Filter on the word "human": copy each matching line from the listing below.

── Provided records ──

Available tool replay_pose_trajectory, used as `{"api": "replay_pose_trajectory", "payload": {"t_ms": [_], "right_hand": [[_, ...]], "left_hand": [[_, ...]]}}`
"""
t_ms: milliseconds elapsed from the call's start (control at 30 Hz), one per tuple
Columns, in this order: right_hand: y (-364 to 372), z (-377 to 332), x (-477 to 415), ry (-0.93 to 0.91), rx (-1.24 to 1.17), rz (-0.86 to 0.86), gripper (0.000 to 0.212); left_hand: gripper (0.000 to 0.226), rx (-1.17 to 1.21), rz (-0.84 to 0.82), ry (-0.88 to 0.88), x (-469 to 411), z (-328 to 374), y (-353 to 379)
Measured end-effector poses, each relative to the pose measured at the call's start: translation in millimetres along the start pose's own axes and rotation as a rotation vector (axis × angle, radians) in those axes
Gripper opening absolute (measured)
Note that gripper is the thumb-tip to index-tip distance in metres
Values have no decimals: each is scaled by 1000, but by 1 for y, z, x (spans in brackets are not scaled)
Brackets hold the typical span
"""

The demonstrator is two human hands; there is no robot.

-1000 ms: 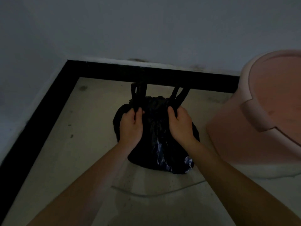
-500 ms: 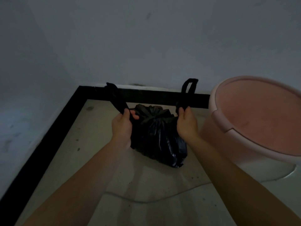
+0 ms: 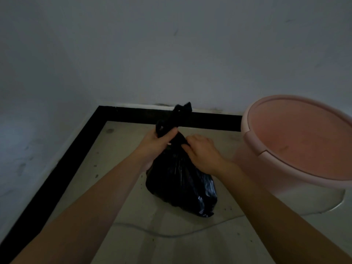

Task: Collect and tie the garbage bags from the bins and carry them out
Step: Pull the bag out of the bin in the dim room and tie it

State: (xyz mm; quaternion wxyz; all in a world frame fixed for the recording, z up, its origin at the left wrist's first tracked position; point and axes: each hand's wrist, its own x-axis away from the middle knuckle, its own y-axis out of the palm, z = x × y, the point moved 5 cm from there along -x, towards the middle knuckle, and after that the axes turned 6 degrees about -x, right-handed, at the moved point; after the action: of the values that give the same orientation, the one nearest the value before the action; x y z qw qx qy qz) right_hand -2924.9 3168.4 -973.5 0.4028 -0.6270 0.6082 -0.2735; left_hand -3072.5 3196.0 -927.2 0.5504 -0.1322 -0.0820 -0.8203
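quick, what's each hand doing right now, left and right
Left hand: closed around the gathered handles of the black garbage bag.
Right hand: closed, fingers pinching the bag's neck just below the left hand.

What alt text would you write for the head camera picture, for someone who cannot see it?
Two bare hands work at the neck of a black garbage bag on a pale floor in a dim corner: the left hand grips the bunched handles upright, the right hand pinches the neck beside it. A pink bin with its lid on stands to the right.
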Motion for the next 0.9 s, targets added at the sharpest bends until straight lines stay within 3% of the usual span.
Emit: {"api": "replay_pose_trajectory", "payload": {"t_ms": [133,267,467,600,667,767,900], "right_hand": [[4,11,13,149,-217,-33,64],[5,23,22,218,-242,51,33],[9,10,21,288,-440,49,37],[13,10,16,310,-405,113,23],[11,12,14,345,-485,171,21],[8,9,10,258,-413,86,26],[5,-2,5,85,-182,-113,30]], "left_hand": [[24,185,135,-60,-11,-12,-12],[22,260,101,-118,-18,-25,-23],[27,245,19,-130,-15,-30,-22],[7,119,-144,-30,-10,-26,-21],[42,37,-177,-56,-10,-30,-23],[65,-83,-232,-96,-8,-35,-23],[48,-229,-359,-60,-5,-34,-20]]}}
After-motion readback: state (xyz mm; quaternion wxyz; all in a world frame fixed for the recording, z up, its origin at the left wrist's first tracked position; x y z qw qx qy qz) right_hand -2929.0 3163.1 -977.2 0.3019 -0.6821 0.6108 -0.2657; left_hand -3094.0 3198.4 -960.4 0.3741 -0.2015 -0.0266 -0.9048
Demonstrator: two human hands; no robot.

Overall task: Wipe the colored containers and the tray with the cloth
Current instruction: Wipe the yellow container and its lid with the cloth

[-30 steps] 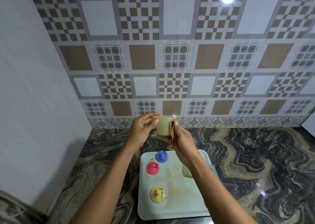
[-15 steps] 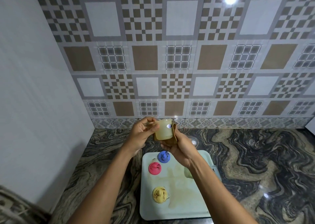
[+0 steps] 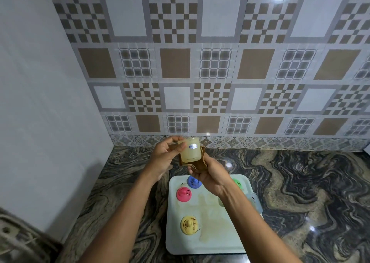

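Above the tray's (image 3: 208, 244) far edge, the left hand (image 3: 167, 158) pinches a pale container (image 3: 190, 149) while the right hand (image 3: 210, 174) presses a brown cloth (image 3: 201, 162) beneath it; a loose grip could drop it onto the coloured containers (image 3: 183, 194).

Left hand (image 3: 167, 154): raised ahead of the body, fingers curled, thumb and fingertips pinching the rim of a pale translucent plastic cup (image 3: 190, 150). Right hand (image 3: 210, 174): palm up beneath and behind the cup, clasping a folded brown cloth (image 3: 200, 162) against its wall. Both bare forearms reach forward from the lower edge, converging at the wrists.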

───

* **Output for this exercise**:
The demonstrator is two human hands; there is no robot.
Demonstrator: two human hands; no robot.

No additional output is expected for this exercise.